THE DATA
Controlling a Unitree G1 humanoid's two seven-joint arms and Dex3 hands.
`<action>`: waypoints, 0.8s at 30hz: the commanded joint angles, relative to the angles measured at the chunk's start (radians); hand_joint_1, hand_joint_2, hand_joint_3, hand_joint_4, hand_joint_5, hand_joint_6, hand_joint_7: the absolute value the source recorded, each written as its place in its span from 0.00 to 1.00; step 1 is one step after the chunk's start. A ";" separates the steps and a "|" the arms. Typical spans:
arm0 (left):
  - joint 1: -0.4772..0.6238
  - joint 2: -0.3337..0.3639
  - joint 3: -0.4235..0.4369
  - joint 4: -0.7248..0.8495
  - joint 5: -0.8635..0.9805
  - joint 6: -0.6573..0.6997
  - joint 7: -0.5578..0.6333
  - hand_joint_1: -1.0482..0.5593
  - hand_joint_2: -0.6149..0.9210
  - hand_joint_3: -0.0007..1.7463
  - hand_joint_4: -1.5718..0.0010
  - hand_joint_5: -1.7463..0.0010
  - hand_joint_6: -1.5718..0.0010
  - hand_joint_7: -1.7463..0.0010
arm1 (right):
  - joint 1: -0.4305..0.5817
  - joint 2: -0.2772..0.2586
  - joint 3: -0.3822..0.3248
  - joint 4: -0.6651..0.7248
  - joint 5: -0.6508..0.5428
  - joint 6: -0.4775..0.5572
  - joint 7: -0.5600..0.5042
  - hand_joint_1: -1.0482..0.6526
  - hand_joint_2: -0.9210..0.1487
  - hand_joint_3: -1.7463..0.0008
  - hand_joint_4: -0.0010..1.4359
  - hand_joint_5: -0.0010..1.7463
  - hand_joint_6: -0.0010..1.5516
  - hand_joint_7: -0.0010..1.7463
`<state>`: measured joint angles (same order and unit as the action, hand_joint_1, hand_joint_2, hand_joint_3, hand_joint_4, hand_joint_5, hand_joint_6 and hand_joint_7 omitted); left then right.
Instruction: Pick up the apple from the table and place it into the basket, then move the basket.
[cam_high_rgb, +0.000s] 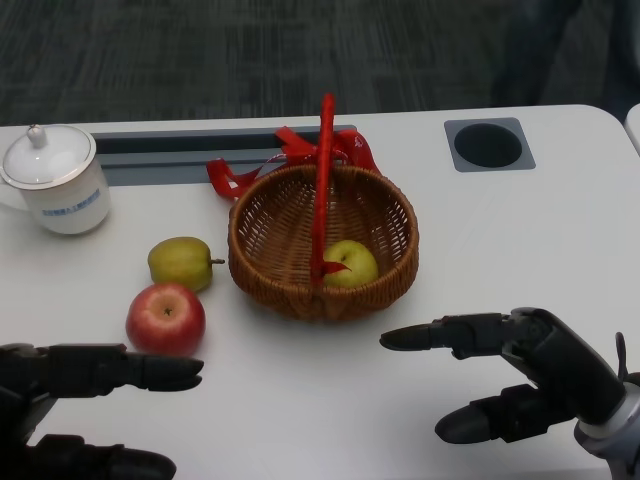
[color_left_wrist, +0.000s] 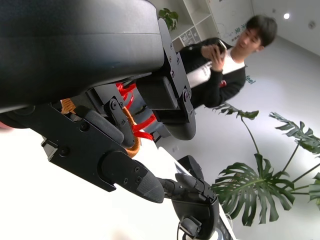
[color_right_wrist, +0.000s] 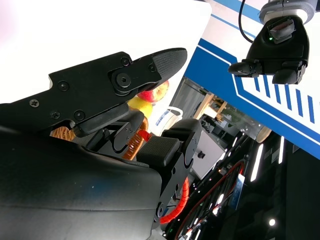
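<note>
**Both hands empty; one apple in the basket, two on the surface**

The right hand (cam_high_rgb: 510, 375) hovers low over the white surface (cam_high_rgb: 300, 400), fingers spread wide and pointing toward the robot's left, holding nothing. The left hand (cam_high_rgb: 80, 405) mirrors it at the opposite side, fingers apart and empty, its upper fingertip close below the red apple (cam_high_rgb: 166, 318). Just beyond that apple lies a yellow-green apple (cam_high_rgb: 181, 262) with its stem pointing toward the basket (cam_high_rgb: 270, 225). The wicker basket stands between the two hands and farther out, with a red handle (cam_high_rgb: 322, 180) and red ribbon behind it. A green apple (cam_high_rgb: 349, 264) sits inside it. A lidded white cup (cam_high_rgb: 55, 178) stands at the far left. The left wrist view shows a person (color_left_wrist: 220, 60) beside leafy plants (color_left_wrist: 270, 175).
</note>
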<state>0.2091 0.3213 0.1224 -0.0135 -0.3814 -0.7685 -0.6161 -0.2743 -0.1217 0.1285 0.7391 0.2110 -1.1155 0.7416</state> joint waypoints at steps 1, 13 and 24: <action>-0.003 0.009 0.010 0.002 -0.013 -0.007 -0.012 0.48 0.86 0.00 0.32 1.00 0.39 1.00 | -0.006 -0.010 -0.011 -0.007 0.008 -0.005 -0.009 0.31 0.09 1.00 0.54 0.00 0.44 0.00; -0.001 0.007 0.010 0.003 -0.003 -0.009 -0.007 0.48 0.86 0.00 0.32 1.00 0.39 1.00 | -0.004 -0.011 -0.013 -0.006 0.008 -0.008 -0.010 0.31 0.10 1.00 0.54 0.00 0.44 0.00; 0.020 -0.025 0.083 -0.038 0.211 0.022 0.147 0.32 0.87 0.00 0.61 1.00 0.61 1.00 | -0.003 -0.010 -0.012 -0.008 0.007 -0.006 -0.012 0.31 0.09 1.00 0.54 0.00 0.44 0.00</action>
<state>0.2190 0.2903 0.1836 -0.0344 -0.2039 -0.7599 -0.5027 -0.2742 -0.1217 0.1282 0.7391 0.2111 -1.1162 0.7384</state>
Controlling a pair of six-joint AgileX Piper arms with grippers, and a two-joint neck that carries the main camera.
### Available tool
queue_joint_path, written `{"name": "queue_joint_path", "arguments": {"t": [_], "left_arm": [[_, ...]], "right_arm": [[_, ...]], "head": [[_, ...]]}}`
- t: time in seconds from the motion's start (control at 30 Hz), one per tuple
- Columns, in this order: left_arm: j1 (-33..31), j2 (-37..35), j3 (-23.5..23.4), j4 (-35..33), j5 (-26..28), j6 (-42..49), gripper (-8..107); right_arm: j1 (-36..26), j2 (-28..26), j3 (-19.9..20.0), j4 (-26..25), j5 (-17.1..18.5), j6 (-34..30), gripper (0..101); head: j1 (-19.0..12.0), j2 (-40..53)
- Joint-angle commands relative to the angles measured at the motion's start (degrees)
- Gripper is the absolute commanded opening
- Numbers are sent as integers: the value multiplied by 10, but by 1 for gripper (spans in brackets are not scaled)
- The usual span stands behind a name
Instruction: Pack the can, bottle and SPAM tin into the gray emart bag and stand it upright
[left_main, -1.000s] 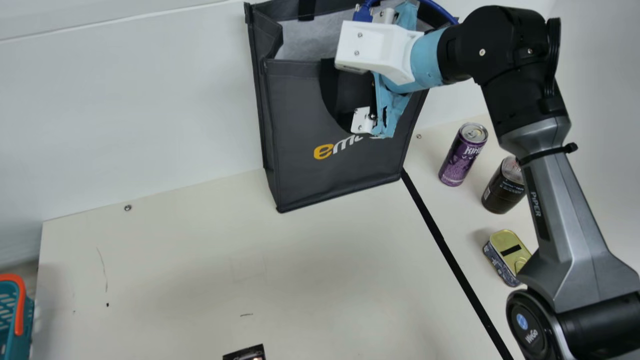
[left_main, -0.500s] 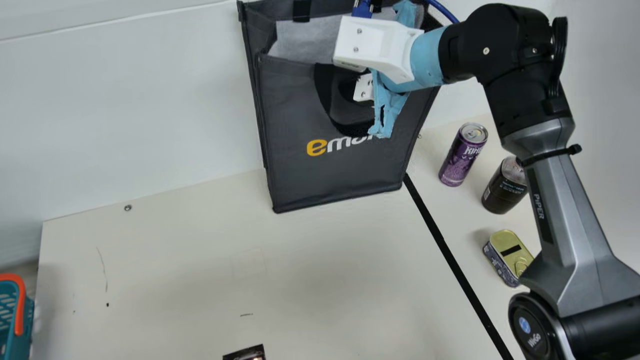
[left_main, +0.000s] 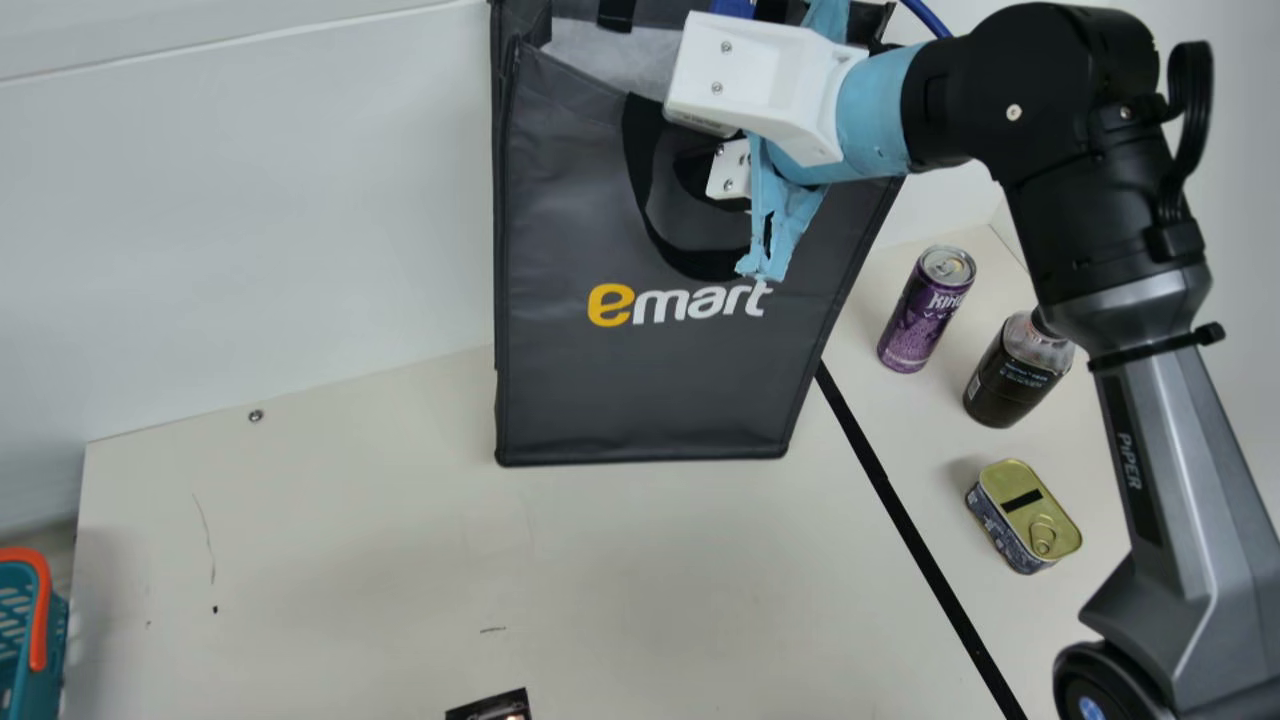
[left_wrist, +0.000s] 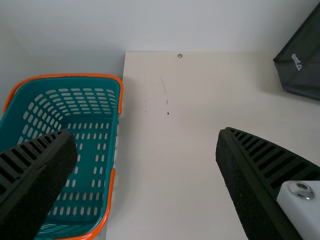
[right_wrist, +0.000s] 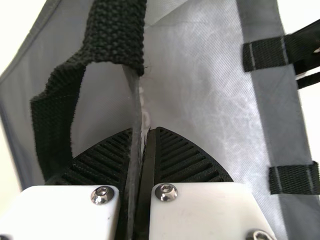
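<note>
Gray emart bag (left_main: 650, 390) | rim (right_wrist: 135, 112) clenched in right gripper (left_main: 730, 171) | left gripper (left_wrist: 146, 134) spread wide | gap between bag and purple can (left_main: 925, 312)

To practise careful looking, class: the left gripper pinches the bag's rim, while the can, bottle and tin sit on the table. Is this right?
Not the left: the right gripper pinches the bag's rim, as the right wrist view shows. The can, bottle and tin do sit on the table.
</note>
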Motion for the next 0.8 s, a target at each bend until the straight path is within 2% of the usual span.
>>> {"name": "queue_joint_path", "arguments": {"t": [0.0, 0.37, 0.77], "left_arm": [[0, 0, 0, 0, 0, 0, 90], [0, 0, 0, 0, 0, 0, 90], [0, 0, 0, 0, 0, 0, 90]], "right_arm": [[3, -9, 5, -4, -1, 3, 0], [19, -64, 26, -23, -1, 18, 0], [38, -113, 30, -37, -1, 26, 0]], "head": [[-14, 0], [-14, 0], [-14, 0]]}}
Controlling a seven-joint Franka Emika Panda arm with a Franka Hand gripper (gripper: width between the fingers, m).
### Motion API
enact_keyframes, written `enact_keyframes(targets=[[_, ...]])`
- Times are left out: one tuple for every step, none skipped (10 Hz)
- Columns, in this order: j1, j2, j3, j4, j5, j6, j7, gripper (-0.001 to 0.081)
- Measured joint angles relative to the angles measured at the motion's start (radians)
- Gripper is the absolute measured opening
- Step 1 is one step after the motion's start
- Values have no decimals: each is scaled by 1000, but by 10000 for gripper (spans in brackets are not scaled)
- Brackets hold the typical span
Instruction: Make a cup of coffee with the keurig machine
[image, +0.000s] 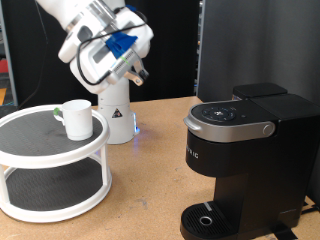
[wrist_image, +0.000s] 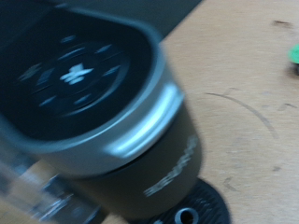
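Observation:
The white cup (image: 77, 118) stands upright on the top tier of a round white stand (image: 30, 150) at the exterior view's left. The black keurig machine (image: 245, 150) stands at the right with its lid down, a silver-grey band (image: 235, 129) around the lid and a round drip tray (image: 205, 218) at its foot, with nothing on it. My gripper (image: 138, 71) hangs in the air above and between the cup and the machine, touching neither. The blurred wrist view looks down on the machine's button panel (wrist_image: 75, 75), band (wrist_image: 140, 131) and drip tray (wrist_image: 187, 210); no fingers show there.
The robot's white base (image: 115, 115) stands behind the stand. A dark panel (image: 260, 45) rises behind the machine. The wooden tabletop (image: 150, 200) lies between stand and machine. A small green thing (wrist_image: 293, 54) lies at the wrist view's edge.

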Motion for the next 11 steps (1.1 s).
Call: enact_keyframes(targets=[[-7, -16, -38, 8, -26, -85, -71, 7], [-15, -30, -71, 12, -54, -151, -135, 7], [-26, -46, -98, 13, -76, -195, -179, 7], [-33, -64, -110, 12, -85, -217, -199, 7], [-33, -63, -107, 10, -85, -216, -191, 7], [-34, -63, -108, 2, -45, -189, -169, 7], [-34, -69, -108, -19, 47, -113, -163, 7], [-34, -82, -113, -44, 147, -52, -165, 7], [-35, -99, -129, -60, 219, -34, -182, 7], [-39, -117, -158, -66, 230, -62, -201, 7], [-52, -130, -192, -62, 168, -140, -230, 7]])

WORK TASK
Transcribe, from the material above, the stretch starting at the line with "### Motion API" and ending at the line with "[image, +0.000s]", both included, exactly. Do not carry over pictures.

TASK RESPONSE
### Motion API
enact_keyframes, written `enact_keyframes(targets=[[_, ...]])`
- Times are left out: one tuple for every step, none skipped (10 Hz)
- Columns, in this order: j1, j2, j3, j4, j5, j6, j7, gripper (-0.001 to 0.081)
- Measured joint angles relative to the angles measured at the motion's start (radians)
- Gripper is the absolute measured opening
- Step 1 is one step after the motion's start
- Values have no decimals: each is scaled by 1000, but by 10000 for gripper (spans in brackets are not scaled)
- Brackets hold the typical span
Instruction: Make a cup of coffee with the keurig machine
[image, +0.000s] 

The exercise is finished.